Over the weekend, the women on the Congressional Black Caucus issued a statement demanding Kelly admit he was wrong and apologize for his “blatant lies.”
“General Kelly’s comments are reprehensible. Congresswoman Wilson’s integrity and credibility should not be challenged or undermined by such blatant lies,” they wrote, adding they “demand that General Kelly apologize to her without delay and take responsibility for his reckless and false statements.”
On Tuesday, The New York Times editorial board suggested that it’s possible that Kelly “misremembered what happened that day” but “a video of the event subsequently showed that Ms. Wilson had made none of the string of boasts that Mr. Kelly put in her mouth.”
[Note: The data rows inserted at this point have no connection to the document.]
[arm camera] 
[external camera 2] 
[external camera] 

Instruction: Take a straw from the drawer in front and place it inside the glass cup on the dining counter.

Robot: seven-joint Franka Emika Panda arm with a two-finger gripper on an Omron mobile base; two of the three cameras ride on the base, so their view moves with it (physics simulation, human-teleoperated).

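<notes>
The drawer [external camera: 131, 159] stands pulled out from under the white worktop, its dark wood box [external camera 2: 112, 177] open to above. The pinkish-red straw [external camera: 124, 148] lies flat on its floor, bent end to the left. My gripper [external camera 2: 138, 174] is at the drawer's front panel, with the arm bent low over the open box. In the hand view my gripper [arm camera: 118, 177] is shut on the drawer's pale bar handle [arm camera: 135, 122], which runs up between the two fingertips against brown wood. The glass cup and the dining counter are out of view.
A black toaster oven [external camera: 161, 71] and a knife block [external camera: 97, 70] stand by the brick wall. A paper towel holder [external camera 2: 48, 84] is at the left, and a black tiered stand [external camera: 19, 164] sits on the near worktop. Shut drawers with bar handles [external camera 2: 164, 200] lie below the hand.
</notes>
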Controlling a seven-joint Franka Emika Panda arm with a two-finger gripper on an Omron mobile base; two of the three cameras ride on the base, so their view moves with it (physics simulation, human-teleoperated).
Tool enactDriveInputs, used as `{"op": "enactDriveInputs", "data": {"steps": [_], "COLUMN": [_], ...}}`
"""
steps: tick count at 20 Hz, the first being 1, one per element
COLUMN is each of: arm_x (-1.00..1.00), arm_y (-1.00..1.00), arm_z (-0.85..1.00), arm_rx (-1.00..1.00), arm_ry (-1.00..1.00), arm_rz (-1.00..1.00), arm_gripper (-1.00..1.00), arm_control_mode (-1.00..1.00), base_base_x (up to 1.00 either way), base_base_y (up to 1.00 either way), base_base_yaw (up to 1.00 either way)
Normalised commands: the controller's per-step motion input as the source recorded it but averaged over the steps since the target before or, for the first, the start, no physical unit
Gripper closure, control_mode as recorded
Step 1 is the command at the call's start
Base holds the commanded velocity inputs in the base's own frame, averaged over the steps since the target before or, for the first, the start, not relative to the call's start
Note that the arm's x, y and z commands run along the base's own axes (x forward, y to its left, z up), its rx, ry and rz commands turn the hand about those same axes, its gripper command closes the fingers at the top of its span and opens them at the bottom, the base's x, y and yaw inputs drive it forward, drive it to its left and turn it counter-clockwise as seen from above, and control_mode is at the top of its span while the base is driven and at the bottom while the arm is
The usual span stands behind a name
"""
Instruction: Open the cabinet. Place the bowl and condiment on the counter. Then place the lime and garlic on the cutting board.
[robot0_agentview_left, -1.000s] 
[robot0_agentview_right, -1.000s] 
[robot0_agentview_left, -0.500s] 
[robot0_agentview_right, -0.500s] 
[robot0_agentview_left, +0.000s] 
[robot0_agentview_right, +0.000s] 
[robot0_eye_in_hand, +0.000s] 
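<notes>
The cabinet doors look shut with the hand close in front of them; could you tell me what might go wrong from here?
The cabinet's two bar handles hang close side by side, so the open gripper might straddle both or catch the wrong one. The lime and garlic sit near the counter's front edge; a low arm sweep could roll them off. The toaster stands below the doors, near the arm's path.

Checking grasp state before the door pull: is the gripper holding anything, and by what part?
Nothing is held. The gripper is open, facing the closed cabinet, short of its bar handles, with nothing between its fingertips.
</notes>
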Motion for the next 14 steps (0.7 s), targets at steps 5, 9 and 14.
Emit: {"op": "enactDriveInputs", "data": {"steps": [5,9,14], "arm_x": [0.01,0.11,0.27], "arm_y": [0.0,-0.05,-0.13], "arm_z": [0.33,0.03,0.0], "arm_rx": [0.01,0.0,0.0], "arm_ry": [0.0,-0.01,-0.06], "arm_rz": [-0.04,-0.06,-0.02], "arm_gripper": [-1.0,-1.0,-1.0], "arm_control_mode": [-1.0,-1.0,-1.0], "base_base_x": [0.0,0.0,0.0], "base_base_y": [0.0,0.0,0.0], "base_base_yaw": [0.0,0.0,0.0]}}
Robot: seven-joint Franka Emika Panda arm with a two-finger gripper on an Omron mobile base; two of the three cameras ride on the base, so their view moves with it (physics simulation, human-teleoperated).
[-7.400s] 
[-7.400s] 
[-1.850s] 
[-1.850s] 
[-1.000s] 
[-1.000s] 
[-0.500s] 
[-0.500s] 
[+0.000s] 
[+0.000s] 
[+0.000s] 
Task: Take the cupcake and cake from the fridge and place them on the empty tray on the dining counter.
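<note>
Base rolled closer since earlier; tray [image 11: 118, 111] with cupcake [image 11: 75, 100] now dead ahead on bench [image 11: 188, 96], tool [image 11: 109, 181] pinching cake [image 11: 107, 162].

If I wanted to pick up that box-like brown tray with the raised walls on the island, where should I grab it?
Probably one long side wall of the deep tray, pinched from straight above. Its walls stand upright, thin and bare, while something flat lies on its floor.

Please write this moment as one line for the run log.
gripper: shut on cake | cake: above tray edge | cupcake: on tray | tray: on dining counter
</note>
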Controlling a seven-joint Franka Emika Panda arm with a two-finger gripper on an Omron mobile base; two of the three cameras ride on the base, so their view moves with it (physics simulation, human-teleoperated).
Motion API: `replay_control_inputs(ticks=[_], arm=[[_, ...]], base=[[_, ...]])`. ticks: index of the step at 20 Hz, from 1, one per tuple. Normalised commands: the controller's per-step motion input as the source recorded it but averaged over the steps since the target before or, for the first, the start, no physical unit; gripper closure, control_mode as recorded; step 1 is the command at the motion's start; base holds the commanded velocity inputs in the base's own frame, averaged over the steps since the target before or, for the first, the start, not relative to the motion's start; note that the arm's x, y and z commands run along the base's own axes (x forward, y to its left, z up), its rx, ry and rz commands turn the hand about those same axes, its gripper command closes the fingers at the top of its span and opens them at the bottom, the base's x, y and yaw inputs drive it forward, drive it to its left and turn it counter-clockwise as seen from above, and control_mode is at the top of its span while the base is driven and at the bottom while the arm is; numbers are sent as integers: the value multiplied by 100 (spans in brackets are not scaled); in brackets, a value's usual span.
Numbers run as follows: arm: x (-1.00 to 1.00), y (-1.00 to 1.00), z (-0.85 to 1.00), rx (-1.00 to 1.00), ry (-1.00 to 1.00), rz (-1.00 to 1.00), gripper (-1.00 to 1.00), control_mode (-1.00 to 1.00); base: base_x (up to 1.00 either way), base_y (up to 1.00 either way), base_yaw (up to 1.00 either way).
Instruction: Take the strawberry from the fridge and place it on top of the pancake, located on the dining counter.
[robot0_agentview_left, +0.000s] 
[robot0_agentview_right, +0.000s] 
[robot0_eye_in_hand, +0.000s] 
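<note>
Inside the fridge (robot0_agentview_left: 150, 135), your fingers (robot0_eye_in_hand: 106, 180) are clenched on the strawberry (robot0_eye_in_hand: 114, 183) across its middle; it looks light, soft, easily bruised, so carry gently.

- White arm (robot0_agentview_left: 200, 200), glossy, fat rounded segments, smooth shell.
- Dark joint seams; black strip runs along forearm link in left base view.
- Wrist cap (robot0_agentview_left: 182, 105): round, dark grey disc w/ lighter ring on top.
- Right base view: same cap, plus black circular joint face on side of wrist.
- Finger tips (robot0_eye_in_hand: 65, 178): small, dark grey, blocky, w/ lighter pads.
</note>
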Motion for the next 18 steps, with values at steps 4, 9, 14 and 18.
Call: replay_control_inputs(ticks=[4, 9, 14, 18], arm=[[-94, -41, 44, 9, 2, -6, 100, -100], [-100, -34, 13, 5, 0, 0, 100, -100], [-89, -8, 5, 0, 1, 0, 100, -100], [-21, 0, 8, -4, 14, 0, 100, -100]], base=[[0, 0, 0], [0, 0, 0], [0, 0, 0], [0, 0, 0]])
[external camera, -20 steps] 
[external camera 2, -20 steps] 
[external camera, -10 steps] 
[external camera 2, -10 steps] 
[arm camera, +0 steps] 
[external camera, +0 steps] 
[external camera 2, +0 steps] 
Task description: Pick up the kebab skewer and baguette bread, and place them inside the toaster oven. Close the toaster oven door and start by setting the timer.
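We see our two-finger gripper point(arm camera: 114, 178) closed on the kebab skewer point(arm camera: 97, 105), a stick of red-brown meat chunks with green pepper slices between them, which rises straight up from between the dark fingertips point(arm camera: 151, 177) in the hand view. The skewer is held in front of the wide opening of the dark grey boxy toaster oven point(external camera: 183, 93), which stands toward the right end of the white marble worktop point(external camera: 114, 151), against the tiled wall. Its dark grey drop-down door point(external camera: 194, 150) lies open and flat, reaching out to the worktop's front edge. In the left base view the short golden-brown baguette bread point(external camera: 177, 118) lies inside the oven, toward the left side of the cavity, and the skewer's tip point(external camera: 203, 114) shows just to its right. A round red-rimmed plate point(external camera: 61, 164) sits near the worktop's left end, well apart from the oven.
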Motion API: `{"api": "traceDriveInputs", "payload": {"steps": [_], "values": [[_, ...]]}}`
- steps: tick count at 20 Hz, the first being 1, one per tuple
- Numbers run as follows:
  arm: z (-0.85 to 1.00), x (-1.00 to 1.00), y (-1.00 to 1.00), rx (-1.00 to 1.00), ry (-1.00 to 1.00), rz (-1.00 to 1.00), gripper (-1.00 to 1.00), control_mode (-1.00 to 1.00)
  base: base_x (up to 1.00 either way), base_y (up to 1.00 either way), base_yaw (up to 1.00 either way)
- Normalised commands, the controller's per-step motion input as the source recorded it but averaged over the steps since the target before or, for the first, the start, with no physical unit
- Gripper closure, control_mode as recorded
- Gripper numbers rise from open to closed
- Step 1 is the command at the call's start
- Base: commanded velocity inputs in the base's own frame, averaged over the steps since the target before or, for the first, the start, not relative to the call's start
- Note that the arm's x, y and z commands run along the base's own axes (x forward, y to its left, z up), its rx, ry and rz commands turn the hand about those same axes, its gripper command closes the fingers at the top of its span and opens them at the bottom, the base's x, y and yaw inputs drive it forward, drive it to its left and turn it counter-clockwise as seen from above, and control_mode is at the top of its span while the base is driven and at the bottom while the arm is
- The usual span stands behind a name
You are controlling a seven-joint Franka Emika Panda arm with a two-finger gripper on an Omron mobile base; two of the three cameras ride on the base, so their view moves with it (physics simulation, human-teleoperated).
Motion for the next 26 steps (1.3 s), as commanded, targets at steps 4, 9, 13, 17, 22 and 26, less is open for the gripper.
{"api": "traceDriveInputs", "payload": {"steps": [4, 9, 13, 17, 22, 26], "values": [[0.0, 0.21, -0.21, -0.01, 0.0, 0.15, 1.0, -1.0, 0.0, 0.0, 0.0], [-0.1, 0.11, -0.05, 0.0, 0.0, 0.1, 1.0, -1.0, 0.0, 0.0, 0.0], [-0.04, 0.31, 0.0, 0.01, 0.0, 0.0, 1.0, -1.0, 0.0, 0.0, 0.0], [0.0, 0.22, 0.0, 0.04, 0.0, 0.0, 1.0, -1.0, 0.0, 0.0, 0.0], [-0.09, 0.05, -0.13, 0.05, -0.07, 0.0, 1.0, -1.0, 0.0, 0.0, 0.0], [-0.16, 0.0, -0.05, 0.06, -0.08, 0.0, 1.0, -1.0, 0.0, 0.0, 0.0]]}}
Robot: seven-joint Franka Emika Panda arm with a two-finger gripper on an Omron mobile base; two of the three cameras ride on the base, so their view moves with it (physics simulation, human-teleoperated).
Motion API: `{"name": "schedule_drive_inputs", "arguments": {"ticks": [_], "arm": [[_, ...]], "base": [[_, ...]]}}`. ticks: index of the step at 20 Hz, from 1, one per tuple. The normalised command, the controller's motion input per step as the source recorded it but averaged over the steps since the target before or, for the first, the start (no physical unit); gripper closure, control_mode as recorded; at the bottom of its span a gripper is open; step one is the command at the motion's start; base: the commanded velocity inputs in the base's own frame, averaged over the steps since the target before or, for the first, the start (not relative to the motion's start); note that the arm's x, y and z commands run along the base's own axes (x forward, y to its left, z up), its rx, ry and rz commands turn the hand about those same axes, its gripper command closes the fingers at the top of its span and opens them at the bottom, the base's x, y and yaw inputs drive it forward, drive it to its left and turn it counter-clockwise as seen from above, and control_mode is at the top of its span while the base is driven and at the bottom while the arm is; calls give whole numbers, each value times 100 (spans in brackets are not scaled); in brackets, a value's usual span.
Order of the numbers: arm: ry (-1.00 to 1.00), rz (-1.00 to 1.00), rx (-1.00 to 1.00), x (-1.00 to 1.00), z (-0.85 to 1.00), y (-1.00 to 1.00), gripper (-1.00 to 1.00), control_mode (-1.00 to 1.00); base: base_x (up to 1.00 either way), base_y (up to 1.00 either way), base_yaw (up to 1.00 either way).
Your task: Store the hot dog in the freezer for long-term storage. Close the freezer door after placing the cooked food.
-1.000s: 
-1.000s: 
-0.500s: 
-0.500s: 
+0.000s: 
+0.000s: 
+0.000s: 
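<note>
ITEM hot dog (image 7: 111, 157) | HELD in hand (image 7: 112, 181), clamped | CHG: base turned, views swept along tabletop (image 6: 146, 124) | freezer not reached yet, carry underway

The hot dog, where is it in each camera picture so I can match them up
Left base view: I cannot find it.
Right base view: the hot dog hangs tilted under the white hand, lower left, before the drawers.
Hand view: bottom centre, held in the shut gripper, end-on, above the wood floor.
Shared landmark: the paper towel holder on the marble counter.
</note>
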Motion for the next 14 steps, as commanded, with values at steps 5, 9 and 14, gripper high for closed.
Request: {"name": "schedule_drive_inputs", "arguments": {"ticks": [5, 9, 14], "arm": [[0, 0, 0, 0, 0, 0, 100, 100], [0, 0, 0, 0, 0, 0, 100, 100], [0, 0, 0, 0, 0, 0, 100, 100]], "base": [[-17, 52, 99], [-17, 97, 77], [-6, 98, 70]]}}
“Did Mr. Kelly quickly acknowledge his errors? No,” they wrote. “Instead, in the days since, he and the White House have added to his mistakes by refusing to correct them. All evidence to the contrary, they have continued to insist on Mr. Kelly’s false version, compounding the grief of the Johnson family, who laid Sergeant Johnson to rest on Saturday.”
Not only has Kelly not taken responsibility, White House press secretary Sarah Huckabee Sanders has insisted that the video evidence contradicting Kelly does not contradict Kelly.
“I don’t think General Kelly was wrong, and therefore I don’t think he should offer an apology,” she said at a panel at George Washington University Monday.
At a press briefing last week, Sanders claimed there were “other comments” made that were not on the video. When asked about what those specific comments were, Sanders told a reporter it was “inappropriate” to say Kelly was wrong because he is a “four-star Marine general.”
The Washington Post summed up the Trump gameplan succinctly in a piece Monday.
“Trump’s actions [over the last week] have followed a careful formula that he long ago devised for winning a skirmish and that has been described by senior White House advisers: Make it a fight, use controversy to elevate the message and never apologize,” wrote Philip Rucker and Michael Scherer.
That game plan clearly doesn’t end with the president. We saw it infect the press office on day one, when Sean Spicer insisted Trump’s inauguration crowd was the largest ever, period.
Many touted Kelly as the “adult in the room” who would serve as America’s conscience within an otherwise unscrupulous West Wing. Now he’s emulating his boss’s worst tendencies.
“He was supposed to be the ‘Trumpminder,’ but now he acts like Trump,” HBO’s “Real Time” host Bill Maher said about Kelly Friday. “Are you gonna be this guy that everyone says ‘you are a man of unimpeachable integrity’ or you can take political hit shots and be the hatchet man? You can’t do both.”